Single by Chic featuring Nile Rodgers
- Released: March 20, 2015
- Recorded: 2014
- Genre: Disco, dance-pop, electrofunk, house
- Length: 5:13
- Label: Warner Bros Records
- Songwriters: Bernard Edwards Nile Rodgers
- Producers: Bernard Edwards Nile Rodgers

Chic singles chronology
| ""Get Lucky" (with Daft Punk and Pharrell Williams)" (2013) | "I'll Be There" (2015) | "Back In the Old School" (2015) |

Nile Rodgers singles chronology
| "Number 1" (2014) | "I'll Be There" (2015) | "Magic" (2015) |

= I'll Be There (Chic song) =

"I'll Be There" is a song by the band CHIC featuring Nile Rodgers. It was produced by Rodgers and Bernard Edwards. It was intended to be the lead single for the band's album It's About Time, but due to the deaths of Prince and David Bowie, the album changed over the following years.
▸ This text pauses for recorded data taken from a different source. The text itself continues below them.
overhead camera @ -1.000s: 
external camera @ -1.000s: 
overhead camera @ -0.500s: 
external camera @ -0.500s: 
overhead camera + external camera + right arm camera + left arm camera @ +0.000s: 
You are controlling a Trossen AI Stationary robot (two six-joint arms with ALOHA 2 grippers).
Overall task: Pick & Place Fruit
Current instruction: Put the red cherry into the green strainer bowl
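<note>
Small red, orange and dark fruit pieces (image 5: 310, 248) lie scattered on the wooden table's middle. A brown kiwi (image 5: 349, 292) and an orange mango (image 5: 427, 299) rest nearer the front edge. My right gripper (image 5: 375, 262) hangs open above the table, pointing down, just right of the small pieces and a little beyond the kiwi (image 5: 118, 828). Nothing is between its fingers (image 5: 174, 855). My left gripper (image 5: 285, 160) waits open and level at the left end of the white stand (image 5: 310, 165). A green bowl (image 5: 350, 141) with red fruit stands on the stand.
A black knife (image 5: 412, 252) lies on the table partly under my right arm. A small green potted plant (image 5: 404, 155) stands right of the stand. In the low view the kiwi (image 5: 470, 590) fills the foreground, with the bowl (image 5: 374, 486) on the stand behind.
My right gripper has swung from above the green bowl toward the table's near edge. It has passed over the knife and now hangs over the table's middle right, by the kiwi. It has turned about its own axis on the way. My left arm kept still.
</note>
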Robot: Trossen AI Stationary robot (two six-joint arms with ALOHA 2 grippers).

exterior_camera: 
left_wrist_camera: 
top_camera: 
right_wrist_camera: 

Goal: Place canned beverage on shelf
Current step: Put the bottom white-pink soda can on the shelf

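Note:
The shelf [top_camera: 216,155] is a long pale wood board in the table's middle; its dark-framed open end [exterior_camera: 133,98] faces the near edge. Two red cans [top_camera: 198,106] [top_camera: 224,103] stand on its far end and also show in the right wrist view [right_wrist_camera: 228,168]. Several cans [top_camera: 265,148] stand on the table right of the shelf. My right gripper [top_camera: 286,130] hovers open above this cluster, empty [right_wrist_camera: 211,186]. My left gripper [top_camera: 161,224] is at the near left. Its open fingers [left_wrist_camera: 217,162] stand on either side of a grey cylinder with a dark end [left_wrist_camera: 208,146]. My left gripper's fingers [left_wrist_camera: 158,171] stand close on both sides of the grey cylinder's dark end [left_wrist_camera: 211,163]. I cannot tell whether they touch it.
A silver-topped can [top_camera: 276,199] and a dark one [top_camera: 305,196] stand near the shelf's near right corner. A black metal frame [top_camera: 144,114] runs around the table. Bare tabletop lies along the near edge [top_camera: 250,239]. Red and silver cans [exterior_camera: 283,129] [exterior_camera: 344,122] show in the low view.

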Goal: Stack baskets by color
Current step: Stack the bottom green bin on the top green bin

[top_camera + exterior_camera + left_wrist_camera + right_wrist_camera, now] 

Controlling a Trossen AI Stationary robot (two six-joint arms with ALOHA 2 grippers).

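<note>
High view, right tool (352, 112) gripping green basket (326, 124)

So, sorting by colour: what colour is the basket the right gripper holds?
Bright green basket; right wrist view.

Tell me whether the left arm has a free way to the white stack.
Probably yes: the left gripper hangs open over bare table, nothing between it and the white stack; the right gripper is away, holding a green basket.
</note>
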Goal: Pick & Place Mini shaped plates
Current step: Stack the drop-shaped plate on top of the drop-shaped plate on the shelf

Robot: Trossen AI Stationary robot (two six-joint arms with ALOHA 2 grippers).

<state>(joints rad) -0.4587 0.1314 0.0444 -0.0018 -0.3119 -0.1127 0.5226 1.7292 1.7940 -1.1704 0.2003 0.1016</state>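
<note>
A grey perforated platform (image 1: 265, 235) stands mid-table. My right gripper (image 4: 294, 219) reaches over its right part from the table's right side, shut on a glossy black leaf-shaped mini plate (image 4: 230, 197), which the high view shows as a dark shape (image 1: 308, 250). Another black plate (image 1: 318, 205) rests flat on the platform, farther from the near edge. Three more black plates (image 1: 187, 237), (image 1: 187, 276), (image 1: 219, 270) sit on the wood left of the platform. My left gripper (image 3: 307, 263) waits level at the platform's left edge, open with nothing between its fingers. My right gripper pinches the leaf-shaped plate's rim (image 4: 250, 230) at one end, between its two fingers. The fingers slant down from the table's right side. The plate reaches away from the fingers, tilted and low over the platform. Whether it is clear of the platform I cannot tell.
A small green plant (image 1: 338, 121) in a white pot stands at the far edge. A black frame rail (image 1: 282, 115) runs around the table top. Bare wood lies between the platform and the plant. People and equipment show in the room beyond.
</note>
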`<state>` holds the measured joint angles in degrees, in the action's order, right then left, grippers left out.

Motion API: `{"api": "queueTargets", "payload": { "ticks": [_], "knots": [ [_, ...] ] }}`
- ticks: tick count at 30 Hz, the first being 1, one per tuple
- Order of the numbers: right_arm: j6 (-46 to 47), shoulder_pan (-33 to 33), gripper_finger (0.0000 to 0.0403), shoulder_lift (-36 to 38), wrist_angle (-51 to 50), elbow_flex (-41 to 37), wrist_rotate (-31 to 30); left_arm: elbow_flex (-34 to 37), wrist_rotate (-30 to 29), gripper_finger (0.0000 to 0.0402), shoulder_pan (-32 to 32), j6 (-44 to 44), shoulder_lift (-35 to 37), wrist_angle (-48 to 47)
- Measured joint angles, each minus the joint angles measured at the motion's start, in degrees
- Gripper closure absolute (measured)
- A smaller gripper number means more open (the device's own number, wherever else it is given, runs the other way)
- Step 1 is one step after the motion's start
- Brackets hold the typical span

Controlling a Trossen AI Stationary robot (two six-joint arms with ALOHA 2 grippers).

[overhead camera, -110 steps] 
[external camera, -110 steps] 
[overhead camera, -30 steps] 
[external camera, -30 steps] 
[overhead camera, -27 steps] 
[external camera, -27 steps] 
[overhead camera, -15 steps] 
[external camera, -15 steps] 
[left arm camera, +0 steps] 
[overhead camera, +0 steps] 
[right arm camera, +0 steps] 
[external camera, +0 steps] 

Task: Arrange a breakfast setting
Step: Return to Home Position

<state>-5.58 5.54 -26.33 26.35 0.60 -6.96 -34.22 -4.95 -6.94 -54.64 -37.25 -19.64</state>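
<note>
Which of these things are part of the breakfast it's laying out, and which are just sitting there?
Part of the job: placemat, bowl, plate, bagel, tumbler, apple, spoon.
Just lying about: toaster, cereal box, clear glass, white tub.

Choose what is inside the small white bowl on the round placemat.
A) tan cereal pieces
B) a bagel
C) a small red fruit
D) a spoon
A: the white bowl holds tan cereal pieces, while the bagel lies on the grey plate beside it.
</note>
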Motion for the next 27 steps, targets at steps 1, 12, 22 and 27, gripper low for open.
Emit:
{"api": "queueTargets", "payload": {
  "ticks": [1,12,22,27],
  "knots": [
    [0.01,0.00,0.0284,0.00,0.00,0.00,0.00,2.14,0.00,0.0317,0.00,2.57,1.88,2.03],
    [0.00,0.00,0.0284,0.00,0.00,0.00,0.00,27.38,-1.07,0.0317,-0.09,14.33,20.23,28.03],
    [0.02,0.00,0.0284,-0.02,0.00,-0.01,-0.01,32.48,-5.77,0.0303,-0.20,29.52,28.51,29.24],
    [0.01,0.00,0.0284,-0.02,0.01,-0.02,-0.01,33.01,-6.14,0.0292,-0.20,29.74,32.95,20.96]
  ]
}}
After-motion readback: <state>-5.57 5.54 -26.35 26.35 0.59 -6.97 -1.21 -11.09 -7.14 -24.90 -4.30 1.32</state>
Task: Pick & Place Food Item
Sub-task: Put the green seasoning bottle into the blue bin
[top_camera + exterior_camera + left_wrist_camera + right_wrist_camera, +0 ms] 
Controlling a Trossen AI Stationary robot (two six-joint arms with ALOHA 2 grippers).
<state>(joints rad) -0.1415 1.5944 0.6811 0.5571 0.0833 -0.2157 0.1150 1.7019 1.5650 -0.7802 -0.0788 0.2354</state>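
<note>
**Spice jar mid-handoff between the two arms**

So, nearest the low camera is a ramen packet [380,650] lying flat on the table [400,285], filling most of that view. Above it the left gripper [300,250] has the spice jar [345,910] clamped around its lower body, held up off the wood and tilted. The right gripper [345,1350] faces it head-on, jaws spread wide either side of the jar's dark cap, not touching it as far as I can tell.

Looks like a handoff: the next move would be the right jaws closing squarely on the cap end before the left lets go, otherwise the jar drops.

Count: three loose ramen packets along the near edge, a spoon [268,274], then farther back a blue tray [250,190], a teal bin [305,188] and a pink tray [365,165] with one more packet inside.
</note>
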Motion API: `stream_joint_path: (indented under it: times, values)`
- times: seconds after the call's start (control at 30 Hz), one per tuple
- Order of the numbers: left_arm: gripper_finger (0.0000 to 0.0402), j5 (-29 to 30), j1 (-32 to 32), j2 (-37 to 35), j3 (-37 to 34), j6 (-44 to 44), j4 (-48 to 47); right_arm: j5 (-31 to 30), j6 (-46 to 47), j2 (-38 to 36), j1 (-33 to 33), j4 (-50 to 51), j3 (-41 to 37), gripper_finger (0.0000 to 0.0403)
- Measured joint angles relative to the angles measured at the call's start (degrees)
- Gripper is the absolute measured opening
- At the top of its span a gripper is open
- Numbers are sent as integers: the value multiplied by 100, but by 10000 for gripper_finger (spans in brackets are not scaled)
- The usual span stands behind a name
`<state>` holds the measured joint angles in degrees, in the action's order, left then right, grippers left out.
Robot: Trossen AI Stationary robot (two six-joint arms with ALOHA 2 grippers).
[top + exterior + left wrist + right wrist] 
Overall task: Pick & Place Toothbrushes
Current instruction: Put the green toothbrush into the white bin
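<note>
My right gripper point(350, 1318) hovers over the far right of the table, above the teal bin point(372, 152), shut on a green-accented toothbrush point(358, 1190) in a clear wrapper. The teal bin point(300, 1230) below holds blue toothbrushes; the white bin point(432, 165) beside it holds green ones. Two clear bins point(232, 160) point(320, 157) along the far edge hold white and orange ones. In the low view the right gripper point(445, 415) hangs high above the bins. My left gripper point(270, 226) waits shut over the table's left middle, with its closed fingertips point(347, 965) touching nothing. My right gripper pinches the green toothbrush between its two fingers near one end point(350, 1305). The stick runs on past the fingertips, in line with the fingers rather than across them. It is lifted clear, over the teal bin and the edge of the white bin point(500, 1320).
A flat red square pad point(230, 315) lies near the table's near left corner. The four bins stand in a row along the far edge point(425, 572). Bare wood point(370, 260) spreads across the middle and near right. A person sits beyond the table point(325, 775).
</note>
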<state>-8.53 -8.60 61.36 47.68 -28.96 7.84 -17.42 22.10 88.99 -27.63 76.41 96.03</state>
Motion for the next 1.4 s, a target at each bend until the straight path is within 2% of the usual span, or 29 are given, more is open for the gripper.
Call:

Since Rodgers is the act's founder and only original member, he received billing credit on the song.

==Song background==
The single pays tribute to the disco era and makes references to Chic-related songs and artists produced by the group. Among the referenced tracks (and acts) mentioned and sampled:
- "Got To Love Somebody" by Sister Sledge (using the song's multiple elements)
- "Everybody Dance" (sampled vocal lyrics)
- "Good Times" (sampled vocal lyrics)
- "We Are Family" by Sister Sledge (Sound effects from the extended version)

==Chart performance==
The song reached number one on Billboard's Hot Dance Club Songs chart in its June 20, 2015 issue, and was the act's fourth number one overall, and their first number-one single in nearly 23 years when "Chic Mystique" peaked at number one, in 1992.

=== Weekly charts ===

| Chart (2015) | Peak position |
|---|---|
| Belgium (Ultratip Bubbling Under Flanders) | 9 |
| Belgium Dance (Ultratop Flanders) | 27 |
| Belgium (Ultratip Bubbling Under Wallonia) | 8 |
| Belgium Dance Bubbling Under (Ultratop Wallonia) | 11 |
| France (SNEP) | 78 |
| Israel International Airplay (Media Forest) | 1 |
| Japan (ZIP Dance Hits 20) | 1 |
| UK Singles (OCC) | 68 |
| US Dance Club Songs (Billboard) | 1 |

=== Year-end charts ===

| Chart (2015) | Position |
|---|---|
| US Dance Club Songs (Billboard) | 19 |

==See also==
- List of number-one dance singles of 2015 (U.S.)